* The task *
The copy you return should hold only the lines from the top of the data below through the line with "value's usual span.", each duplicated exactly and with no pictures.

Stored entries
*** Begin section ***
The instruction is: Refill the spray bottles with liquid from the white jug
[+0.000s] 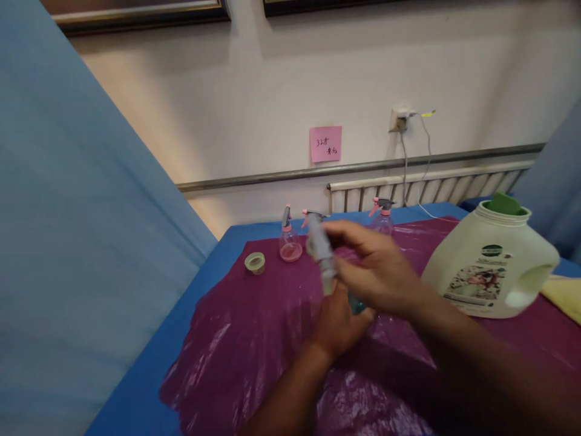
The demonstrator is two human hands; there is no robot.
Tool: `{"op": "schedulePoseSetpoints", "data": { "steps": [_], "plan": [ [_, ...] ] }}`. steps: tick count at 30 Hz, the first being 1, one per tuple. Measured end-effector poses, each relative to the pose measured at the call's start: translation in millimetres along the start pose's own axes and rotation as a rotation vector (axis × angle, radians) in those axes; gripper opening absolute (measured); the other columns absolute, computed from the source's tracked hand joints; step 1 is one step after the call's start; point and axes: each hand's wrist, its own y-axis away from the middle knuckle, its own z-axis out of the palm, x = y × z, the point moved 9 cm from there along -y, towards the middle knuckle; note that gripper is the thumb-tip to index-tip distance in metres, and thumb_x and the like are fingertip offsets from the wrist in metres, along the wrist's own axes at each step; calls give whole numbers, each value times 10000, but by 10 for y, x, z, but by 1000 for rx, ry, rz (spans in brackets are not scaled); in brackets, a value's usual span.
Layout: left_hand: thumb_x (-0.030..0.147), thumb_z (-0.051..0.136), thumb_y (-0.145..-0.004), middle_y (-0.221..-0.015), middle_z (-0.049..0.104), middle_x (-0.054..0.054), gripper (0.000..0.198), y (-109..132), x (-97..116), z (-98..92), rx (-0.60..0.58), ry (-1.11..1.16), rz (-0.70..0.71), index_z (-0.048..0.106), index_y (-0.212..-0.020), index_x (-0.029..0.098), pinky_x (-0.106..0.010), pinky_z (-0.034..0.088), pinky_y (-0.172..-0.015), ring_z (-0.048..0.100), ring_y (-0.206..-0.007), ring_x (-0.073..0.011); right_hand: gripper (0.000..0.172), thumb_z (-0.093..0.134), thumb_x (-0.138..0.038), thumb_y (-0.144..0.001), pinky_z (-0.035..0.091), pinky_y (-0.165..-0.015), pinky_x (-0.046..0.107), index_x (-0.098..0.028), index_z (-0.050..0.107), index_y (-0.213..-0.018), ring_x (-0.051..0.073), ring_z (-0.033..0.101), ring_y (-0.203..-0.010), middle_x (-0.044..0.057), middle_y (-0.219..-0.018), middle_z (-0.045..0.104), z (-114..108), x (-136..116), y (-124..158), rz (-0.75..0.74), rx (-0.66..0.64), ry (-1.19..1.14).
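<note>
My right hand (379, 266) is closed around a grey trigger spray head (321, 245), which is smeared by motion. Just below it, my left hand (336, 321) is wrapped around a small bottle (357, 304); only a teal patch of it shows past the fingers. Whether the spray head touches this bottle's neck, I cannot tell. Behind my hands stand a spray bottle (290, 249) with pink liquid, another grey-and-pink spray head (314, 215) whose lower part is hidden, and a clear spray bottle (384, 219).
A translucent pale cap (255, 263) lies left on the purple plastic sheet (227, 351) over the blue table. At right stands a large cream detergent jug (488, 266) with something green in its mouth, beside a yellow cloth (565, 293). A cable (429, 151) hangs from the wall socket.
</note>
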Motion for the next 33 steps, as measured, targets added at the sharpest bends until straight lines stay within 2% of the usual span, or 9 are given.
{"op": "schedulePoseSetpoints", "data": {
  "steps": [2, 4, 7, 11, 15, 21, 25, 29, 33],
  "plan": [
    [304, 862, -840, -1371, 756, -88, 732, 2, 84, 49, -65, -12, 92, 631, -1533, 248, -454, 631, -1111, 708, -1325, -321, 263, 772, -254, -973, 671, -900, 378, -288, 784, -1234, 198, 773, -979, 22, -1139, 816, -497, 87, 86, 72, 184, -2],
    [304, 875, -829, -1547, 670, -112, 845, -2, 104, 82, -97, -6, 141, 546, -1607, 264, -514, 524, -1250, 643, -1440, -337, 262, 810, -315, -968, 688, -886, 392, -301, 793, -1229, 219, 785, -999, 26, -1131, 816, -887, 169, 223, 115, 372, 17],
    [318, 831, -872, -1660, 574, -135, 862, -15, 60, 110, -120, 8, 148, 467, -1651, 251, -547, 432, -1322, 563, -1535, -342, 293, 823, -338, -968, 687, -956, 430, -298, 798, -1257, 249, 793, -1080, 43, -1164, 821, -1146, 297, 412, 137, 515, 3],
    [380, 803, -916, -1680, 546, -150, 844, -22, 36, 131, -147, -4, 154, 436, -1660, 224, -543, 432, -1320, 550, -1546, -342, 262, 843, -319, -939, 682, -861, 375, -293, 822, -1198, 231, 794, -1002, 43, -1107, 828, -1091, 473, 520, 213, 472, -12],
    [348, 811, -896, -1670, 545, -153, 859, -35, 34, 138, -140, -15, 128, 430, -1656, 225, -548, 428, -1320, 545, -1546, -348, 268, 894, -341, -882, 653, -789, 323, -279, 827, -1134, 195, 767, -894, 33, -1044, 825, -975, 681, 579, 316, 431, -62],
    [294, 825, -861, -1594, 602, -137, 840, -46, 67, 144, -139, 9, 120, 473, -1623, 251, -525, 490, -1250, 594, -1478, -351, 307, 883, -345, -881, 625, -837, 307, -221, 812, -1153, 173, 750, -899, 25, -1020, 813, -654, 1148, 644, 454, 110, -169],
    [275, 818, -856, -1550, 628, -113, 806, -42, 78, 155, -141, 17, 141, 496, -1594, 278, -526, 496, -1229, 612, -1444, -344, 324, 878, -451, -886, 614, -792, 309, -215, 815, -1099, 186, 729, -866, 40, -986, 809, -547, 1375, 763, 551, -39, -241],
    [292, 830, -839, -1528, 637, -119, 800, -42, 49, 169, -137, 18, 115, 509, -1571, 279, -537, 510, -1202, 618, -1426, -364, 343, 929, -467, -847, 599, -799, 316, -240, 830, -1084, 202, 715, -877, 40, -991, 811, -526, 1513, 903, 592, -66, -282],
    [308, 830, -845, -1523, 645, -119, 782, -42, 75, 165, -144, 33, 115, 517, -1560, 291, -543, 532, -1166, 643, -1393, -371, 326, 902, -411, -891, 593, -825, 325, -273, 839, -1180, 207, 708, -894, 32, -1058, 813, -523, 1540, 998, 532, -90, -206]
  ]
}}
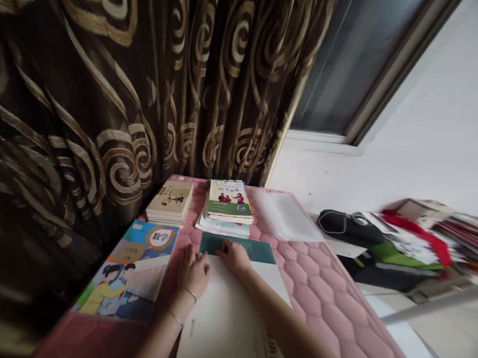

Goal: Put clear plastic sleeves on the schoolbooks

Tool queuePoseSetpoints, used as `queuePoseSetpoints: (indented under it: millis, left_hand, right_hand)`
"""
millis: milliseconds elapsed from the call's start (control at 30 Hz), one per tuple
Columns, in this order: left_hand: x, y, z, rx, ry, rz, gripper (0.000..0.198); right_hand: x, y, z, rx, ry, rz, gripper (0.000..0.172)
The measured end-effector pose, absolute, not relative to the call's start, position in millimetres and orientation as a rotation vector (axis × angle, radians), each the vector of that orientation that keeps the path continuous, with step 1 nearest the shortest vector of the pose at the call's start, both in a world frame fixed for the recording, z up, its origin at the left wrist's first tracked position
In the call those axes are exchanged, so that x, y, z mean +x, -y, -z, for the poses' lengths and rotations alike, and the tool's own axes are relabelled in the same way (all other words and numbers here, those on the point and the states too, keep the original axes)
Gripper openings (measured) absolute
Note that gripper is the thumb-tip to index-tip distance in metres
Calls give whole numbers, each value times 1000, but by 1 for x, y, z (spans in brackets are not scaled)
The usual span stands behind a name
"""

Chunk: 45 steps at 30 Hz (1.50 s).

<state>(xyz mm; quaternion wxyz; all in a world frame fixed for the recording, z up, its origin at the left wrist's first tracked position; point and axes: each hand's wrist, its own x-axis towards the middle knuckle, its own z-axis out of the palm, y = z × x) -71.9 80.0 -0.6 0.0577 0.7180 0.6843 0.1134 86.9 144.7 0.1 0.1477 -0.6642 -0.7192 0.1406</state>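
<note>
R hand (236, 256) w/ fingers curled at far edge of white sheet (224, 312), L hand (193, 275) alongside, can't tell if either grips; prob. light, bendy, best held by edges.

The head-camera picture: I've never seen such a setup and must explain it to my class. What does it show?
No machine here: a camera worn on a person's head looks forward and down at their two bare hands. The left hand rests by the left edge of a large pale sheet; the right hand, fingers curled, touches its far part, beside a teal band. Whether either grips it, I cannot tell. Beneath is a pink quilted table cover. To the left lies a maths textbook; farther off are a stack of tan booklets, a stack of books topped by a green-and-white one, and clear plastic sheets.
</note>
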Motion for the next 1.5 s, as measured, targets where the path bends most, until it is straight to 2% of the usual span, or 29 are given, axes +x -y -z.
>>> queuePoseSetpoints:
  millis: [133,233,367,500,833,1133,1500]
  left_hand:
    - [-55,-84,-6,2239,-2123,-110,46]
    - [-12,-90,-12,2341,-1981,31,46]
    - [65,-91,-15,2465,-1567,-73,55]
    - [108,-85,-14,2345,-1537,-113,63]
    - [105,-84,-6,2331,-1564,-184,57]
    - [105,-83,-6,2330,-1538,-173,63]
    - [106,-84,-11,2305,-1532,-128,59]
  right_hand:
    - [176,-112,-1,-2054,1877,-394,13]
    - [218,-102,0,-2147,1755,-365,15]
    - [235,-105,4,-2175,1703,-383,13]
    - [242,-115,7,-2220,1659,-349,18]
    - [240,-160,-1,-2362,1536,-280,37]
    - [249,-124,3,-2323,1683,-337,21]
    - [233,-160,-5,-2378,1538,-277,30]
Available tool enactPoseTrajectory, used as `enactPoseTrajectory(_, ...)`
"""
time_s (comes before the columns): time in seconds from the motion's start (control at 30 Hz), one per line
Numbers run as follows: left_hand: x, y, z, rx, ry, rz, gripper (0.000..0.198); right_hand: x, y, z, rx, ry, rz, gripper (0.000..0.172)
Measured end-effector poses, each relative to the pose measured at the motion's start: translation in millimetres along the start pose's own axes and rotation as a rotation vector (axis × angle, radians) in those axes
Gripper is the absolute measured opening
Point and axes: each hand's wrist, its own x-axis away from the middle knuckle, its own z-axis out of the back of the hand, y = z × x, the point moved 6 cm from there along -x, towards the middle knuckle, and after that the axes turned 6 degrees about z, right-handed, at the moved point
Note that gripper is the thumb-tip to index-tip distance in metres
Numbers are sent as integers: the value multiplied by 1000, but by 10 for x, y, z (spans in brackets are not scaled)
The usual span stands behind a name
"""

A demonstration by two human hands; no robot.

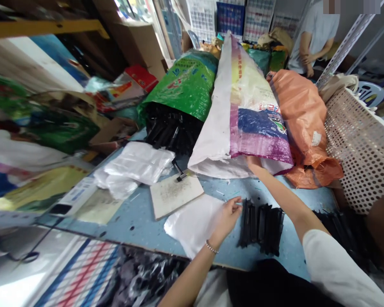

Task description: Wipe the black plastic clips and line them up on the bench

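My left hand (228,216) hovers over a white plastic bag (192,221) lying on the blue table (134,217). Its fingers are loosely bent and slightly apart, with nothing visible in them. Close to its fingertips, flat black strips (270,228) lie side by side in small bundles. My right hand (252,163) reaches into the mouth of a white, purple and yellow woven sack (259,123), so its fingers are hidden. Left of that, a green sack (188,85) lies with many black strip-like pieces (169,130) spilling from its mouth.
A pale board (177,194) carries a small black piece (181,175). Beside it lie stacked clear plastic bags (141,162) and a flat scale-like device (73,196). An orange sack (302,119) and a perforated basket (360,149) border the right. Another person (316,38) stands behind.
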Motion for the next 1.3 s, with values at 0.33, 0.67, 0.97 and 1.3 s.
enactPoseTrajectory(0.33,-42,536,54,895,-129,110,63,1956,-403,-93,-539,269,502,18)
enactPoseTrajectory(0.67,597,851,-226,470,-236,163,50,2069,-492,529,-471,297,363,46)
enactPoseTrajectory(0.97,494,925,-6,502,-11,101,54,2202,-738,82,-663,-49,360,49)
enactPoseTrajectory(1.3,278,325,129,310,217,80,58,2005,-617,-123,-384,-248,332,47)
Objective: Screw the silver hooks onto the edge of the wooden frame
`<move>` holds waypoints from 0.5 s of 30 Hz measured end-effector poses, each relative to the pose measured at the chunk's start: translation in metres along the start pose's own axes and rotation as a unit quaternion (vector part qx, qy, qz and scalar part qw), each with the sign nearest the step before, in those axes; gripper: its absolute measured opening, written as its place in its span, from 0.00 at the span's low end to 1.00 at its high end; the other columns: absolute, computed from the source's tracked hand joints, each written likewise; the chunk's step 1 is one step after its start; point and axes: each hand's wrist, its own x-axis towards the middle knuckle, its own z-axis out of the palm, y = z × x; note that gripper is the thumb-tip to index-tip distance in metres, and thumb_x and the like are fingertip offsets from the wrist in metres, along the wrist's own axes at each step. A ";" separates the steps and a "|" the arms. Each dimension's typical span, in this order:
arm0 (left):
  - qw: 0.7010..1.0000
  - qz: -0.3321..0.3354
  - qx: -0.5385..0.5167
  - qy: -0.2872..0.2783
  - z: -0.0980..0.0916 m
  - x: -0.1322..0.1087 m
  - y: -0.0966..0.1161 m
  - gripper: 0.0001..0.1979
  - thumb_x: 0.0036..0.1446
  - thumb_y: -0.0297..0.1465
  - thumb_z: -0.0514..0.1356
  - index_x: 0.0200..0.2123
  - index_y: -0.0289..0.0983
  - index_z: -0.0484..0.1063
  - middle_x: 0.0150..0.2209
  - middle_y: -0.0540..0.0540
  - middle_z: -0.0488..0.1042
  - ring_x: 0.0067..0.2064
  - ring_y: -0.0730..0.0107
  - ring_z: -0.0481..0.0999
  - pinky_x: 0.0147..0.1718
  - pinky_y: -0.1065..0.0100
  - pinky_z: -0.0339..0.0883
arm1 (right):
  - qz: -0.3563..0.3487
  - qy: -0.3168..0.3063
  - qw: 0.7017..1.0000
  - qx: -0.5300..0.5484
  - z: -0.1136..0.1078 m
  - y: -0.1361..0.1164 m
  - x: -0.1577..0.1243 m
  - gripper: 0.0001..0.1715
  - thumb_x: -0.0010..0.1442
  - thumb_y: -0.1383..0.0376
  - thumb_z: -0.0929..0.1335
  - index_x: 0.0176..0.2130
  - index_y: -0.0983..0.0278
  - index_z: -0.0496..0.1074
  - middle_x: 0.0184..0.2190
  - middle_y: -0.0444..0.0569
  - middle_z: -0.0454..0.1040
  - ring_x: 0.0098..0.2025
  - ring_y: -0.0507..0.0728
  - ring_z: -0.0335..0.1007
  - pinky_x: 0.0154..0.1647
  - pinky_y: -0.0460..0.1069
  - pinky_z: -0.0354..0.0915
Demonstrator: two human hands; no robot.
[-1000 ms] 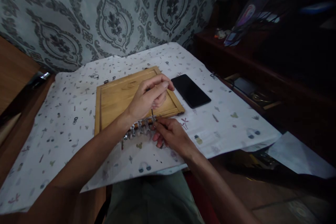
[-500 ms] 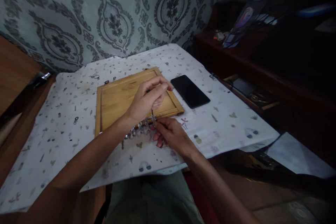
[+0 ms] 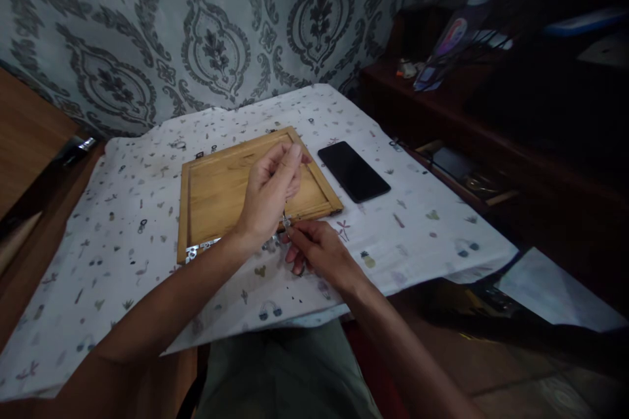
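A wooden framed board (image 3: 226,183) lies on the patterned cloth, with a row of shiny metal pieces (image 3: 196,249) along its near edge. Over the board's right part, my left hand (image 3: 272,186) is closed in a pinch; a thin dark tool points down from beneath it to the near edge, its upper part hidden by the fingers. Just below, my right hand (image 3: 317,249) pinches a small shiny metal piece (image 3: 286,222) at that edge, against the tool's tip. My left wrist partly covers the row of metal pieces.
A black phone (image 3: 354,171) lies right of the board on the cloth-covered table (image 3: 393,236). Farther right stands a dark red shelf (image 3: 442,101) bearing a bottle (image 3: 455,39). Below it is an open drawer (image 3: 459,173). Patterned wallpaper rises behind the table.
My left hand has turned and shifted slightly left, its fingers more tightly closed. More of the metal row at the board's near left edge shows. My right hand has barely moved.
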 end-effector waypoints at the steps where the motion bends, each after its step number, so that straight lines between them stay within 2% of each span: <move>1: 1.000 0.002 0.001 -0.006 0.000 0.000 0.000 0.22 0.61 0.51 0.63 0.29 0.38 0.70 0.18 0.58 0.51 0.19 0.79 0.49 0.19 0.71 0.45 | -0.002 0.000 1.000 0.001 0.000 0.000 0.000 0.13 0.64 0.65 0.65 0.28 0.64 0.71 0.16 0.41 0.73 0.14 0.48 0.66 0.14 0.42 0.54; 7: 0.999 0.001 0.010 -0.031 0.001 0.005 0.000 0.25 0.61 0.54 0.60 0.27 0.38 0.68 0.17 0.58 0.50 0.18 0.79 0.47 0.18 0.71 0.43 | -0.001 -0.003 1.000 0.004 0.000 0.000 0.000 0.13 0.64 0.66 0.64 0.28 0.64 0.71 0.17 0.42 0.73 0.14 0.48 0.67 0.13 0.41 0.53; 15: 0.998 -0.022 -0.007 -0.065 -0.003 0.009 -0.002 0.21 0.61 0.50 0.62 0.29 0.38 0.69 0.16 0.60 0.50 0.17 0.80 0.46 0.17 0.72 0.42 | 0.001 -0.003 1.000 -0.001 0.000 -0.002 0.000 0.15 0.65 0.66 0.64 0.28 0.64 0.71 0.16 0.42 0.73 0.13 0.48 0.66 0.13 0.41 0.53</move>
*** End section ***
* Answer for the task *
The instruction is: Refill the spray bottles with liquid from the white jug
[+0.000s] 
The demonstrator is two human hands; there is no robot.
Tool: `{"op": "schedulePoseSetpoints", "data": { "steps": [_], "plan": [ [_, ...] ] }}`. steps: tick count at 30 Hz, the first being 1, one per tuple. Measured end-effector poses, each relative to the pose measured at the call's start: translation in millimetres along the start pose's own axes and rotation as a rotation vector (axis × angle, radians) in those axes; gripper opening absolute (measured); the other columns absolute, computed from the source's tracked hand joints; step 1 is one step after the call's start; point and axes: each hand's wrist, its own y-axis away from the middle knuckle, its own z-axis out of the palm, x = y × z, the point moved 9 cm from there along -y, towards the middle knuckle; note that gripper is the thumb-tip to index-tip distance in metres, and thumb_x and the like are fingertip offsets from the wrist in metres, along the wrist's own axes at each step; calls give whole numbers, each value times 10000, but by 10 for y, x, z, but by 1000 for rx, ry, rz (spans in brackets are not scaled); in brackets, a value's usual span.

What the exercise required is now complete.